People going on a hunting trip to the forests offer prayers to him for their safe return. For normal child delivery of the women in villages they make offerings to Ayyanar. Journey by boats in rivers is to be solemnised by Ayyanar only. He is also the god of the mercantile community. Thus there is no walk of life among the villagers, which do not require the blessings of Ayyanar. Amman, the mother-goddess of the Dravidians also looms large in the life of the villagers. The concept of God, the almighty in the form of Mother and Father is as ancient as could be. In the most developed form of Hinduism we have the concept of Purusa, the man and Prakriti, the woman which has their roots in the ancient Dravidan deities of Ayyan and Amman. Lord Siva is supposed to be a Dravidian deity, later admitted into the Hindu pantheon as one of Trinity. In fact Siva is Ayyan, the father god, and stories woven around Siva show that He had to take on different forms on different occasions for different purposes. When he took the form of an elephant, a son was born to him and He is the Elephant deity, Ganapati. On another occasion he became a hunter, Kirata, and the worship of hunter god is still continued in south India, especially in Kerala, where he is rightly named as Vettekkaran, literally the hunter God.
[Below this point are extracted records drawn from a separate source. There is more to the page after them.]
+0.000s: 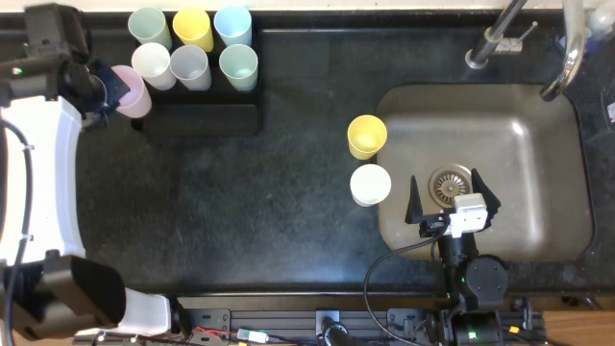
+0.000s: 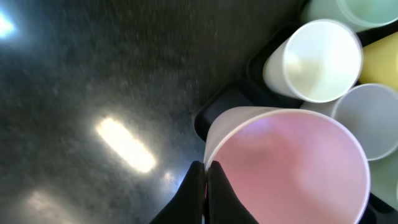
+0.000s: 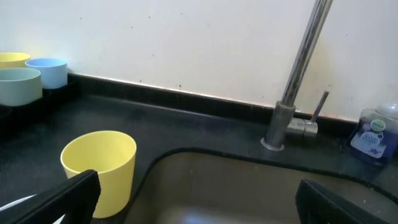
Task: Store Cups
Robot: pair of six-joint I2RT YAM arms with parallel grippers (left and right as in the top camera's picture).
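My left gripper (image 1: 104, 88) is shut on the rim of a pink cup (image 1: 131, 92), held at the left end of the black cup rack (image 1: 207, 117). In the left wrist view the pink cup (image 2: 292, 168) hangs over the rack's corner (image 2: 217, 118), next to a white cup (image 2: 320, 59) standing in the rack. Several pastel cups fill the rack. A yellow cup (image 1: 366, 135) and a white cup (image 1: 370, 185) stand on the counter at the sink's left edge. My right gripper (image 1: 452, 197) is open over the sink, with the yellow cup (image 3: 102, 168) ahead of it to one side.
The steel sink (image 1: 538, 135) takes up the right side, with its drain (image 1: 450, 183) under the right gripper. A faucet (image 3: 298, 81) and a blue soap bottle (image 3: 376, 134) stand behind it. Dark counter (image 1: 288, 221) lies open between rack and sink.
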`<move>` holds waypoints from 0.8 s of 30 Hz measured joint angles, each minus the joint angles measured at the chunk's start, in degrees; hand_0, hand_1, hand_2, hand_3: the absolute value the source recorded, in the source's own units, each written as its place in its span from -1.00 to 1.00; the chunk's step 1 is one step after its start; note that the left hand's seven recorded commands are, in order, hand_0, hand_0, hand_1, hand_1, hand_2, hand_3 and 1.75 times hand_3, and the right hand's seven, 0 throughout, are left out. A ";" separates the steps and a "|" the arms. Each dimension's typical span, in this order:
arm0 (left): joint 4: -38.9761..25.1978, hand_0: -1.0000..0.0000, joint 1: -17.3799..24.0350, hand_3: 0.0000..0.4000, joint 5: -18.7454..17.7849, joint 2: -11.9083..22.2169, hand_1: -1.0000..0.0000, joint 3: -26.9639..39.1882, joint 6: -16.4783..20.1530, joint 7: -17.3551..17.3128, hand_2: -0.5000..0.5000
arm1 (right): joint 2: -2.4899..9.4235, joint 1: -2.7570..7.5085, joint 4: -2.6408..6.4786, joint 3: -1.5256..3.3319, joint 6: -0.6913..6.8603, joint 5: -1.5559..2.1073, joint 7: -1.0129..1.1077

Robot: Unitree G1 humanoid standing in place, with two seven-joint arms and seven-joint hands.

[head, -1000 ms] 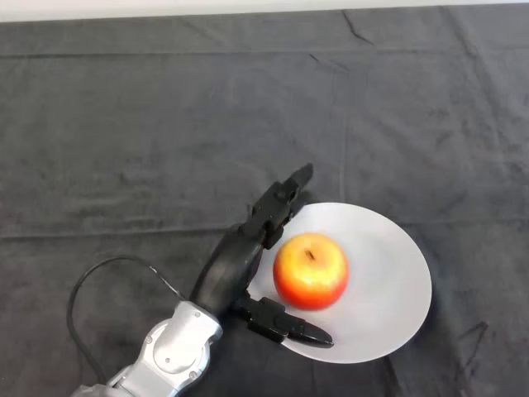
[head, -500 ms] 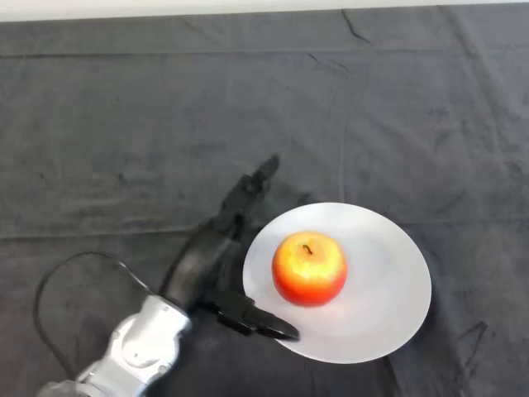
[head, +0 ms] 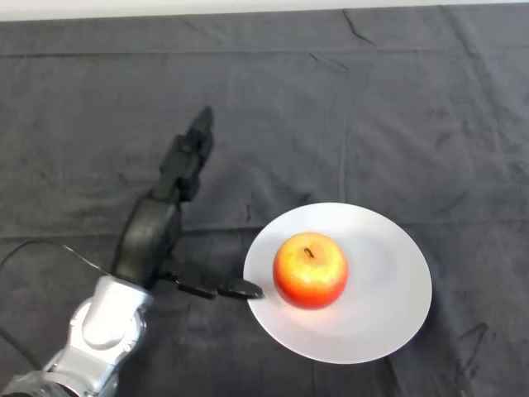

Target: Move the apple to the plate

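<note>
A red and yellow apple (head: 310, 270) stands upright, stem up, on a white plate (head: 388, 281) at the right of the middle. My left hand (head: 150, 234) is to the left of the plate, open and empty. Its fingers (head: 188, 153) stretch up and away from the plate. Its thumb (head: 219, 289) points right, and the thumb tip is at the plate's left rim. The hand is apart from the apple.
A dark wrinkled cloth (head: 264, 107) covers the whole table. A pale strip (head: 165, 7) runs along the table's far edge.
My left hand has drawn back from the apple to the left and swung its fingers up and away. The apple stays on the plate, unmoved.
</note>
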 measured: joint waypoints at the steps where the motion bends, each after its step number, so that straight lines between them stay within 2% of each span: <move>1: 0.04 1.00 0.02 -1.00 -0.43 0.33 1.00 0.28 -0.39 -0.07 0.00 | 0.00 0.00 0.00 0.00 0.00 0.00 0.00; 5: 0.52 1.00 0.04 -1.00 -2.03 1.75 1.00 3.24 -1.80 -0.45 0.00 | 0.00 0.00 0.00 0.00 0.00 0.00 0.00; 12: 2.98 1.00 0.29 -1.00 -6.68 3.69 1.00 9.36 -4.78 -3.19 0.00 | 0.01 0.00 0.00 0.00 0.00 0.00 0.00; 17: 5.38 1.00 0.44 -1.00 -12.30 5.19 1.00 13.95 -6.44 -5.96 0.00 | 0.00 0.00 0.00 0.00 0.00 0.00 0.00; 24: 9.54 1.00 0.66 -1.00 -18.13 6.90 1.00 21.53 -6.95 -8.85 0.00 | 0.01 0.00 0.01 0.00 0.00 0.00 0.00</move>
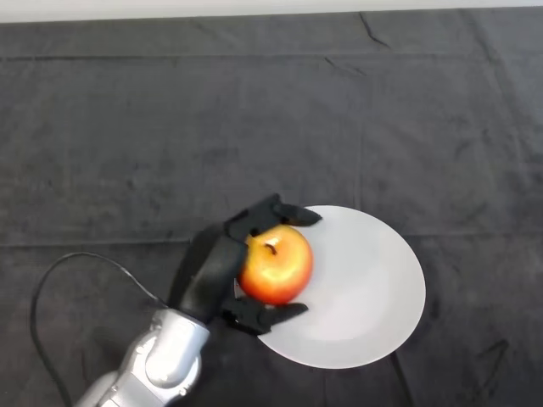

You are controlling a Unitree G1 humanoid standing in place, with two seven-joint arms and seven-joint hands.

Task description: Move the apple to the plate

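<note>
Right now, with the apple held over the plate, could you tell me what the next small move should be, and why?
Probably open the hand and let go. The apple already sits over the left part of the white plate, with the fingers and thumb curled round it. Whether it rests on the plate cannot be told, so easing down a touch first seems wise.

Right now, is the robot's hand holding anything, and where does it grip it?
Yes: the left hand holds the apple by its sides, fingers curled round it, over the white plate's left edge.
</note>
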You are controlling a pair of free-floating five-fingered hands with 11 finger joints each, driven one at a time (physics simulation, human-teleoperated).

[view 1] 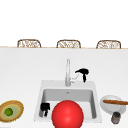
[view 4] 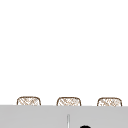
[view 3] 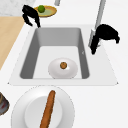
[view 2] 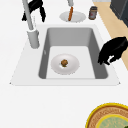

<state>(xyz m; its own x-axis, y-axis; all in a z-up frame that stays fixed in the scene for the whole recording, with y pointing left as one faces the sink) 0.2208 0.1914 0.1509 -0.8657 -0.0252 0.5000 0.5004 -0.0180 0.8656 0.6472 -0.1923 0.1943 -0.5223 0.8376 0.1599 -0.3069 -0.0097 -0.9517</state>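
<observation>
Right hand (view 1: 83, 73) is up by the faucet (view 1: 67, 71), just to its right at the back of the sink (view 1: 41, 100). Its fingers are curled downward, and from the right side view (view 3: 106, 35) the fingertips hang right next to the faucet's base; can't tell if they actually touch it. It isn't holding anything I can make out.

Left hand (view 1: 45, 108) sits at the sink's front left corner, over the rim. In the left side view (view 2: 113, 50) its fingers are bent down and loose, gripping nothing.

Inside the basin there's a white plate (view 2: 56, 67) with a small brown ball (view 2: 64, 62) on it. On the surface to the right, another plate (view 3: 23, 105) carries a sausage (view 3: 48, 108), with a jar (view 1: 116, 117) beside it. On the left is a yellow bowl (view 1: 17, 110) with a lime (view 1: 9, 111) in it.
</observation>
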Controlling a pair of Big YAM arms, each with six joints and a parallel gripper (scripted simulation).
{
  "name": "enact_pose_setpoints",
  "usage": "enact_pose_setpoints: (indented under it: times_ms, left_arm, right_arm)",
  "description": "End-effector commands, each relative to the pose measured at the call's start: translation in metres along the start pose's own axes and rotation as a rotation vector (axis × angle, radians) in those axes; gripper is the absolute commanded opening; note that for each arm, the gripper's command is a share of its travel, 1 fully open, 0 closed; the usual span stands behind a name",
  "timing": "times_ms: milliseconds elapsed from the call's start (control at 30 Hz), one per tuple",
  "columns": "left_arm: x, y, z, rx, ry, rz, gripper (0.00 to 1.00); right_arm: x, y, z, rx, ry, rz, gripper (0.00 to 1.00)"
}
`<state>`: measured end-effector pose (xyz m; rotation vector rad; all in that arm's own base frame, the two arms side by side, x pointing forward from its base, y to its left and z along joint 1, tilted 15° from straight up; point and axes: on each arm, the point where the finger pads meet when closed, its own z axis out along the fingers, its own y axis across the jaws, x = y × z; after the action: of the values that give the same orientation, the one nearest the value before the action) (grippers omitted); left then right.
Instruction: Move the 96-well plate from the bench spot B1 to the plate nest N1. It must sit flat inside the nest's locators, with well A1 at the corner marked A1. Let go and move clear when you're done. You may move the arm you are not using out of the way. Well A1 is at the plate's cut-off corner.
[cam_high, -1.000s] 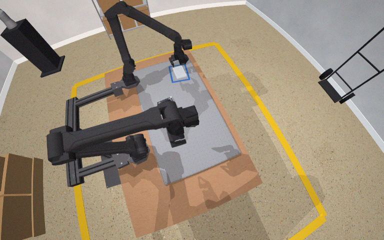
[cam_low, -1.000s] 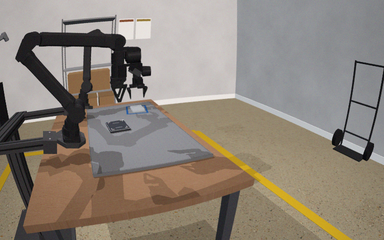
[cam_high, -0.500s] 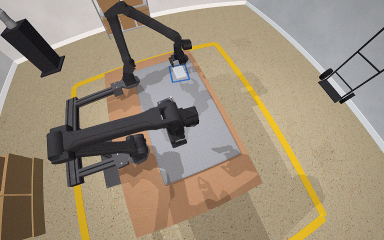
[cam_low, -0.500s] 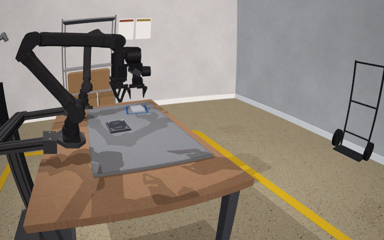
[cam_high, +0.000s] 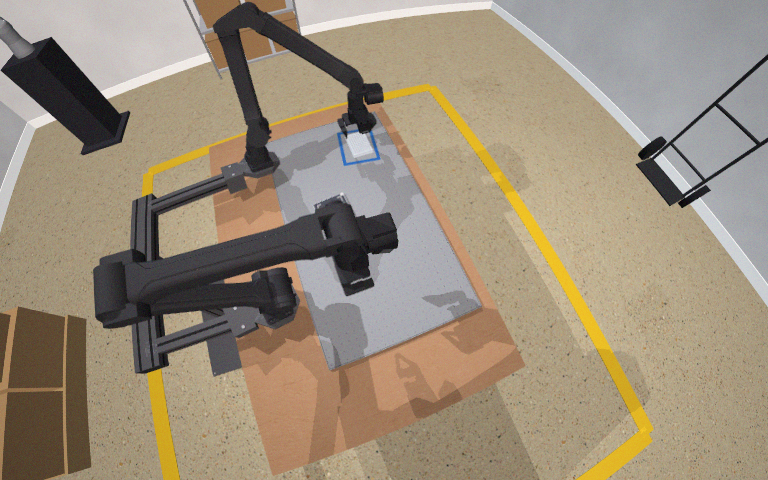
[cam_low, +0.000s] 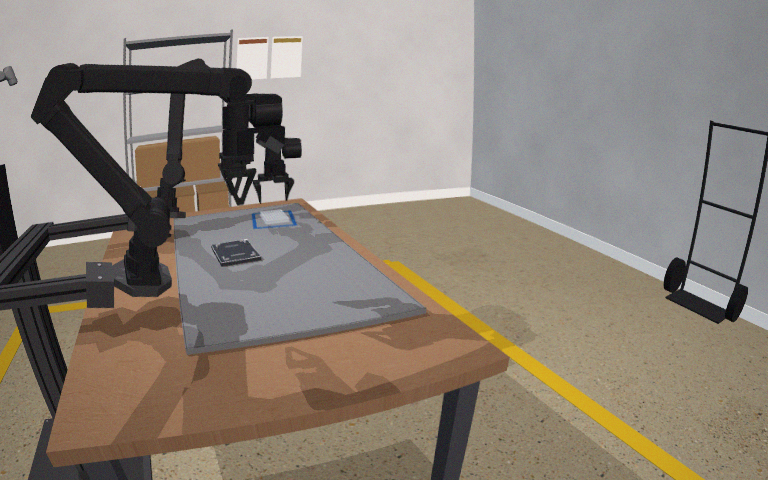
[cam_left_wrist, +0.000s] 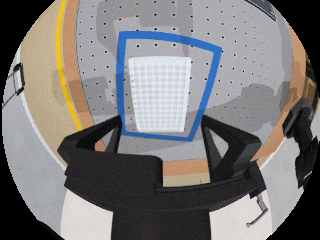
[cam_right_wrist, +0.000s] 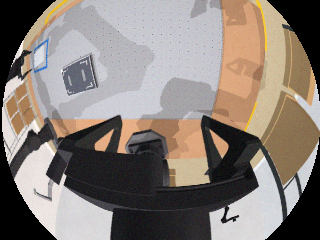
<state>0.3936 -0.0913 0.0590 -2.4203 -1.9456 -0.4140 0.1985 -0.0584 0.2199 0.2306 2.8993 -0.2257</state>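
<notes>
The white 96-well plate (cam_high: 361, 146) lies flat inside the blue outline of spot B1 at the far end of the grey mat. It also shows in the exterior view (cam_low: 271, 216) and in the left wrist view (cam_left_wrist: 159, 94). My left gripper (cam_high: 356, 125) hangs open and empty above the plate's far edge, clear of it; it shows in the exterior view (cam_low: 275, 183) and its own view (cam_left_wrist: 162, 132). The dark plate nest N1 (cam_low: 236, 251) sits empty mid-mat, seen in the right wrist view (cam_right_wrist: 80, 78). My right gripper (cam_low: 237, 191) is open and empty, held high above the mat (cam_right_wrist: 162, 127).
The right arm's forearm (cam_high: 254, 249) covers most of the nest in the top view. The grey mat (cam_low: 283, 283) lies on a wooden table. A shelf with boxes (cam_low: 181, 152) stands behind the table, a hand truck (cam_low: 710, 254) far off to the right.
</notes>
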Motion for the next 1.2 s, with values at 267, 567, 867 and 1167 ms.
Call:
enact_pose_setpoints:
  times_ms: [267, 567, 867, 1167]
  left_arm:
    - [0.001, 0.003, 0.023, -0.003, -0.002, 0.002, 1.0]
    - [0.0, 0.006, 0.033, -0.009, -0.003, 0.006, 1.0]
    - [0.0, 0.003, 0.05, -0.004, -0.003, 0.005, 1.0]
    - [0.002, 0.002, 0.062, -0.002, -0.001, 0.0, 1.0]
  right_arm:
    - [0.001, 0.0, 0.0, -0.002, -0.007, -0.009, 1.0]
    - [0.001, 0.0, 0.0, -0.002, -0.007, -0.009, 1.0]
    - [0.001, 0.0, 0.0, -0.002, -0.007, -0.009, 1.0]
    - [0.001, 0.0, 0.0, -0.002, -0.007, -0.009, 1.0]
Vettakkorumakan, the son of hunter god, is but a different concept of the same deity. In many Ayyappa temples, this form of the deity is worshipped. The deity is bestowed with a bow and arrow,and he is seated either on horse back or an elephant. Thus the vehicle (Vahana) of the deity is found changed from horse to elephant, both being symbols of hunting. In short, it won't be improper if Lord Siva and Ayyan are identified. Later the two gods were separated and given individual status, when Lord Siva retained his position as father and Ayyanar or Ayyan as son. Father and son in Christian Trinity are same; and in this context it is no wonder that Kirata Murti or Hunter God is sometimes identified with Siva and at other times as Ayyanar, the son of Siva. When Saivism developed as an independent and powerful faith under the banner of Hinduism, Ayyanar got a completely independent status in the pantheon as the son of Siva. Thus he is rightly known as Harasuta, of Sivaputra, literally the son of Lord Shiva.